WMCore/src/python/WMCore/MicroService/MSUnmerged/MSUnmerged.py

Line 599 in 9a703d6

def getUnmergedFiles(self, rse):

and

WMCore/src/python/WMCore/MicroService/MSUnmerged/MSUnmerged.py

Line 665 in 9a703d6

def filterUnmergedFiles(self, rse):

The only difference is that they do all the job through io operations to disk instead of memory. When it comes to huge lists in the order of GBs this implroves the service performance and memory consumption tremendously. I was actually surprised to see the running speed did not degrade as much as I expected. I am considering adding this functionality as optional parameters to the already existing two methods. What do you think?

todor-ivanov · 2024-02-29T17:35:19Z

With my latest commit, I finally get the direct deletions with the os based library right. Together with the lfn deletions I now also update the rse counters, such that upon the RSE cleanup we will have everything tracked just as it was with gfal and we can upload to MongoDB the document for the finally cleaned RSE. This way the manual cleanup will not get into the way of properly tracking the cleanup history of the RSE itself and will not mess up with the cleanup sequence later when we the RSE is to be cleaned automatically again.

I have tested everything with 50 directories. So far so good.
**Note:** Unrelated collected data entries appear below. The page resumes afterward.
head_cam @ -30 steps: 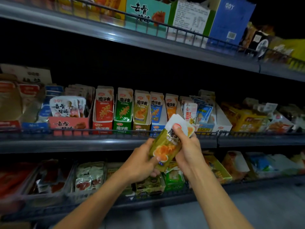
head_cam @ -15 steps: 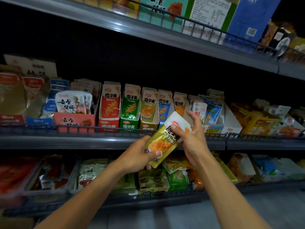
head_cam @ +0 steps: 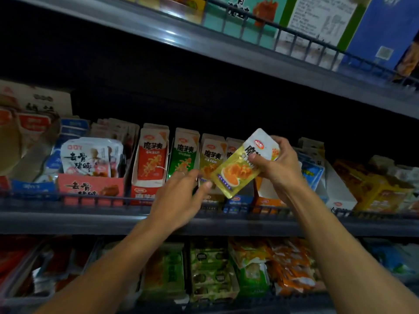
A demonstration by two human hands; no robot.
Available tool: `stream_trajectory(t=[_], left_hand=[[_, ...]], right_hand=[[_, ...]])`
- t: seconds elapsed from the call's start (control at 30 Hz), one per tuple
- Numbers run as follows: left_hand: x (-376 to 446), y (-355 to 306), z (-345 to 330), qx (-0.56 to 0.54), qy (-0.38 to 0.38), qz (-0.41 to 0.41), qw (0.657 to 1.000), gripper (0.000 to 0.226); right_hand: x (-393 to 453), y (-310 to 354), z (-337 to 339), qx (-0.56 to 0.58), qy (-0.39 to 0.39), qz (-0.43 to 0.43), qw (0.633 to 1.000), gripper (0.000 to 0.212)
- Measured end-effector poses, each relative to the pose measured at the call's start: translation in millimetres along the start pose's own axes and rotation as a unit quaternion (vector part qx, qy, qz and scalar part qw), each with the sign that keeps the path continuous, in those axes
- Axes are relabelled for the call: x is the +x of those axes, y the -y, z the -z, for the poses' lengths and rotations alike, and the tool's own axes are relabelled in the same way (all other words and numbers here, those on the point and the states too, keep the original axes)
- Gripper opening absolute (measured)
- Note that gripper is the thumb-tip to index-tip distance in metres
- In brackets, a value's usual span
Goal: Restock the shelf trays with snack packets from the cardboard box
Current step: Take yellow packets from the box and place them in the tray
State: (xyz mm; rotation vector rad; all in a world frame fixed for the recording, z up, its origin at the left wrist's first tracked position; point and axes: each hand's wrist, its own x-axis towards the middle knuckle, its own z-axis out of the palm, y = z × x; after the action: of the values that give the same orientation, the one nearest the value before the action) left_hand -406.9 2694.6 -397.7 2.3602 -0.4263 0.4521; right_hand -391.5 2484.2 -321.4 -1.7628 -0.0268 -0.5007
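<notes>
My right hand (head_cam: 280, 168) grips the white top of a stack of yellow snack packets (head_cam: 235, 171), held tilted in front of the middle shelf. My left hand (head_cam: 181, 196) is just left of the stack, fingers loosely spread, its fingertips near the stack's lower left edge; whether they touch it is unclear. Behind the packets stands the yellow display tray (head_cam: 210, 155) with matching packets, between a green tray (head_cam: 184, 155) and a blue tray (head_cam: 238, 203). A red tray (head_cam: 150, 164) stands further left. The cardboard box is out of view.
A wire rail (head_cam: 90, 200) runs along the middle shelf's front edge. Pink trays of white pouches (head_cam: 90, 162) sit at the left, yellow boxes (head_cam: 376, 189) at the right. The upper shelf (head_cam: 204, 41) holds large cartons. The lower shelf carries trays of green and orange packets (head_cam: 249, 268).
Both hands rose with the packets from below the rail to in front of the yellow tray. My left hand let go of the stack's lower end and opened.
</notes>
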Motion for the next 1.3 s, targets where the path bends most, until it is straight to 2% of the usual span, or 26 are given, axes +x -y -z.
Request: stream_trajectory(t=[0.1,0.17,0.3,0.43,0.53,0.63,0.8,0.87,1.13,1.3], left_hand=[[17,16,-3,0.177,0.046,-0.065,0.981,0.046],[24,21,-9,0.231,0.084,-0.079,0.966,0.046],[29,32,-20,0.216,0.094,-0.084,0.968,0.038],[29,40,-26,0.165,0.095,-0.084,0.978,0.033],[29,41,-27,0.14,0.096,-0.076,0.983,0.031],[28,41,-24,0.124,0.101,-0.074,0.984,0.029],[28,41,-22,0.092,0.101,-0.072,0.988,0.028],[28,41,-22,0.088,0.1,-0.072,0.988,0.028],[30,40,-21,0.101,0.107,-0.074,0.986,0.03],[29,39,-18,0.059,0.108,-0.068,0.99,0.05]], right_hand=[[33,-10,-13,0.004,-0.016,0.0,1.0,0.052],[50,-18,-28,-0.005,-0.013,-0.001,1.0,0.047],[67,-35,-52,-0.071,0.019,0.021,0.997,0.041],[74,-52,-64,-0.183,0.099,0.074,0.975,0.041],[78,-59,-72,-0.294,0.14,0.099,0.94,0.058],[82,-62,-74,-0.396,0.151,0.13,0.896,0.053],[84,-52,-67,-0.587,0.124,0.205,0.773,0.073],[85,-48,-70,-0.614,0.105,0.235,0.746,0.074],[88,-49,-77,-0.631,0.083,0.215,0.74,0.083],[83,-44,-76,-0.602,0.093,0.196,0.768,0.085]])
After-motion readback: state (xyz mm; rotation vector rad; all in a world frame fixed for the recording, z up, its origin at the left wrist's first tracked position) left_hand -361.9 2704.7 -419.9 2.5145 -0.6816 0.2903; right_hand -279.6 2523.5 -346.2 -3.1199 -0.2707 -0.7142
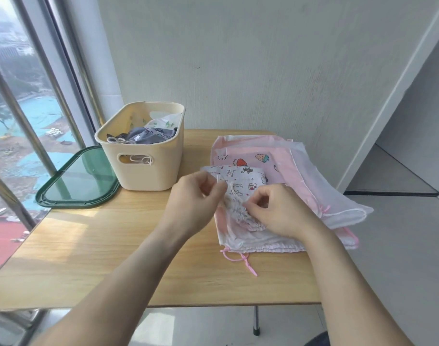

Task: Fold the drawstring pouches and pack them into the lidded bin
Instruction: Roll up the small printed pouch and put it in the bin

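Note:
A small white pouch printed with cartoon animals [240,182] lies on top of a pile of pink and white drawstring pouches [283,166] on the right half of the table. My left hand [196,203] pinches its white drawstring near the gathered mouth. My right hand [278,211] pinches the gathered edge of the same pouch. The cream bin [141,168] stands at the back left of the table and holds several folded pouches, grey and white [148,134]. Its green lid [78,181] lies flat to the left of it.
The wooden table [113,258] stands against a white wall, with a large window on the left. A pink cord [240,262] from the lowest pouch trails toward the table's front edge. A doorway opens at the right.

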The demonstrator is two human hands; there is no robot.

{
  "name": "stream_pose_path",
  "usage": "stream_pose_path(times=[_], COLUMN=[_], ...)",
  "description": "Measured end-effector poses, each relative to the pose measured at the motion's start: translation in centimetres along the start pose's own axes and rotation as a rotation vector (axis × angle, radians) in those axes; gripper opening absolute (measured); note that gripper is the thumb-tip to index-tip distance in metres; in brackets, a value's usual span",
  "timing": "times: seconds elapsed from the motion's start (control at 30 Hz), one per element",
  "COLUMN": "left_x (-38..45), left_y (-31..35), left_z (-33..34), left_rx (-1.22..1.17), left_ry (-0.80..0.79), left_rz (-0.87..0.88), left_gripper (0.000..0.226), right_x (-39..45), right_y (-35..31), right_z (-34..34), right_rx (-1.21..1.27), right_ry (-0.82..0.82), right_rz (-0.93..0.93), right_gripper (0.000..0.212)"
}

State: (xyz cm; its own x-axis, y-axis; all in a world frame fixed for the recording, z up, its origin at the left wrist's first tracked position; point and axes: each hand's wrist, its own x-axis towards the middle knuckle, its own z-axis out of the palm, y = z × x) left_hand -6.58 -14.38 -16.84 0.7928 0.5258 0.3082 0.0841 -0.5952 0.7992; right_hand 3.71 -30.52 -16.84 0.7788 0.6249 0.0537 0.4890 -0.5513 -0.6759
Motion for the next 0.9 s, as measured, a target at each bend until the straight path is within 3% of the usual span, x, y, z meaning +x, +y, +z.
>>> stream_pose_path(times=[0.07,0.13,0.2,0.3,0.43,0.57,0.77,0.9], left_x=[0.0,-0.2,-0.2,0.1,0.6,0.7,0.3,0.0], left_y=[0.4,0.4,-0.1,-0.8,-1.7,-1.8,-1.1,-0.9], left_z=[0.0,0.4,1.1,1.8,2.1,2.5,1.3,0.9], left_rx=[-0.101,-0.222,-0.256,-0.226,-0.297,-0.401,-0.370,-0.393], left_ry=[0.038,-0.038,-0.070,-0.012,0.065,0.071,-0.087,-0.145], left_rz=[0.164,0.213,0.159,-0.003,-0.284,-0.418,-0.160,-0.057], left_gripper=[0.021,0.017,0.019,0.024,0.026,0.028,0.023,0.017], right_x=[0.1,0.3,0.4,0.5,0.5,0.5,0.5,0.6], right_y=[-0.3,-0.9,-1.7,-2.7,-2.2,-2.4,-2.1,-1.9], right_z=[0.2,0.5,0.7,1.1,1.5,1.3,1.7,1.7], right_rx=[0.090,0.260,0.568,1.059,1.037,0.973,0.758,0.812], right_ry=[0.096,0.217,0.296,0.225,0.142,0.092,0.203,0.278], right_rz=[-0.037,-0.102,-0.101,0.033,0.165,0.265,0.313,0.308], right_gripper=[0.017,0.017,0.018,0.024,0.026,0.016,0.021,0.019])
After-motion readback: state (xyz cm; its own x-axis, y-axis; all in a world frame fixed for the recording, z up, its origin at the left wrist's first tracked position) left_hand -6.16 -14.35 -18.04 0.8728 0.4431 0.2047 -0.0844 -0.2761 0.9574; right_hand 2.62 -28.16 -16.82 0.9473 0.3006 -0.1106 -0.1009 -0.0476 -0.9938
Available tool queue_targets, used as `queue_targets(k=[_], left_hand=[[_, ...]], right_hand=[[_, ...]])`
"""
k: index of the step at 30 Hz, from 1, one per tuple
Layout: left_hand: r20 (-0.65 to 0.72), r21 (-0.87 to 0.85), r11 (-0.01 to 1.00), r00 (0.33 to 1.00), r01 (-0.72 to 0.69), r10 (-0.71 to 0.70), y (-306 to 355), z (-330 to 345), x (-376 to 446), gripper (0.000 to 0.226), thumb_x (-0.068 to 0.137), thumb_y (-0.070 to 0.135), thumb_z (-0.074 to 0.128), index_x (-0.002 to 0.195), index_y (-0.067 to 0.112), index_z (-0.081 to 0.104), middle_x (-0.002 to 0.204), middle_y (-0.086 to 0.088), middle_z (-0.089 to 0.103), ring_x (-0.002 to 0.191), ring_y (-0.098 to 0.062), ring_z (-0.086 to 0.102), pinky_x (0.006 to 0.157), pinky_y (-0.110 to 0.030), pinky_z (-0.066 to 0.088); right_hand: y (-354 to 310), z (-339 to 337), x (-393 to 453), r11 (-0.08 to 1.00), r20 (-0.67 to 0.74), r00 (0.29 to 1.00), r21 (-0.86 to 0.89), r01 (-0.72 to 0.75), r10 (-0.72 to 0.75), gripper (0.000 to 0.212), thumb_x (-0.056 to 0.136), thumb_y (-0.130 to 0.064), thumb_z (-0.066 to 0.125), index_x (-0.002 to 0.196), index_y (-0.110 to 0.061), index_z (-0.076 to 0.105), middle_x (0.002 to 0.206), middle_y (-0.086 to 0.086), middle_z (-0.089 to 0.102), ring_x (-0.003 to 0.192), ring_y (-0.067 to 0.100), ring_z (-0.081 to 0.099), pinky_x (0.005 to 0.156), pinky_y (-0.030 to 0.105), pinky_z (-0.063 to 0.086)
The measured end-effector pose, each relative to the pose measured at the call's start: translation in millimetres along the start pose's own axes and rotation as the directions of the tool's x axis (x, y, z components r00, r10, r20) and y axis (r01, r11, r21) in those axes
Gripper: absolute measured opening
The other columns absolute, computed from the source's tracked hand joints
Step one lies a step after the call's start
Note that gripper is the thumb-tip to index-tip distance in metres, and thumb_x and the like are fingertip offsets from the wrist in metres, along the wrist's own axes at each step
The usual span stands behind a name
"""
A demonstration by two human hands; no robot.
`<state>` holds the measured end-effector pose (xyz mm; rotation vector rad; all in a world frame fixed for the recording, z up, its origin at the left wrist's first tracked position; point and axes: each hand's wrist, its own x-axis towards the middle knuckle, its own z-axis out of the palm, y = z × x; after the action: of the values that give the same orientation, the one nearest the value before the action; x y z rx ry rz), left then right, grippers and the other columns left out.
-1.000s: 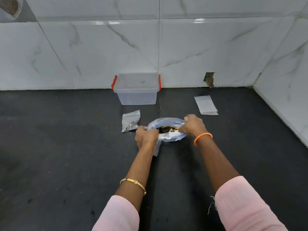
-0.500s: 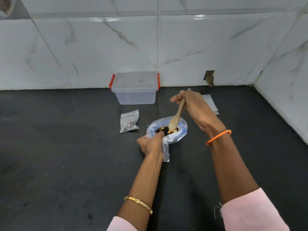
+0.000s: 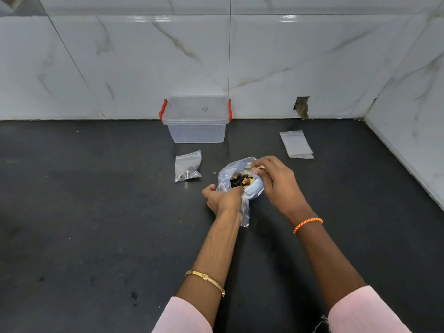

Tomorrow morning I'll shoot for cleaning the whole unmerged area at T2_CH_CERN

FYI @amaltaro

cmsdmwmbot · 2024-02-29T17:40:21Z

Jenkins results:

Python3 Unit tests: failed
- 1 new failures
- 1 changes in unstable tests
Python3 Pylint check: failed
- 63 warnings and errors that must be fixed
- 8 warnings
- 82 comments to review
Pylint py3k check: succeeded
Pycodestyle check: succeeded
- 26 comments to review

Details at https://cmssdt.cern.ch/dmwm-jenkins/view/All/job/DMWM-WMCore-PR-test/14933/artifact/artifacts/PullRequestReport.html

todor-ivanov · 2024-03-01T12:16:13Z

@amaltaro No need for a detailed review. Just try to grasp the idea of the two big improvements this code provides:

The ability to reduce memory foot print on the cost of disk i/o operations: Add MSUnmerged initStandalone && Read AllUnmerged from file #11916 (comment)
The ability to drive deletions with os libraries - for the cases like T2_CH_CERN where we have a direct mount point to the data: cleanRSEOs

We may consider adding these functionalities to the main code as well. Refactoring them to become proper MSUnmerged methods is not too much work.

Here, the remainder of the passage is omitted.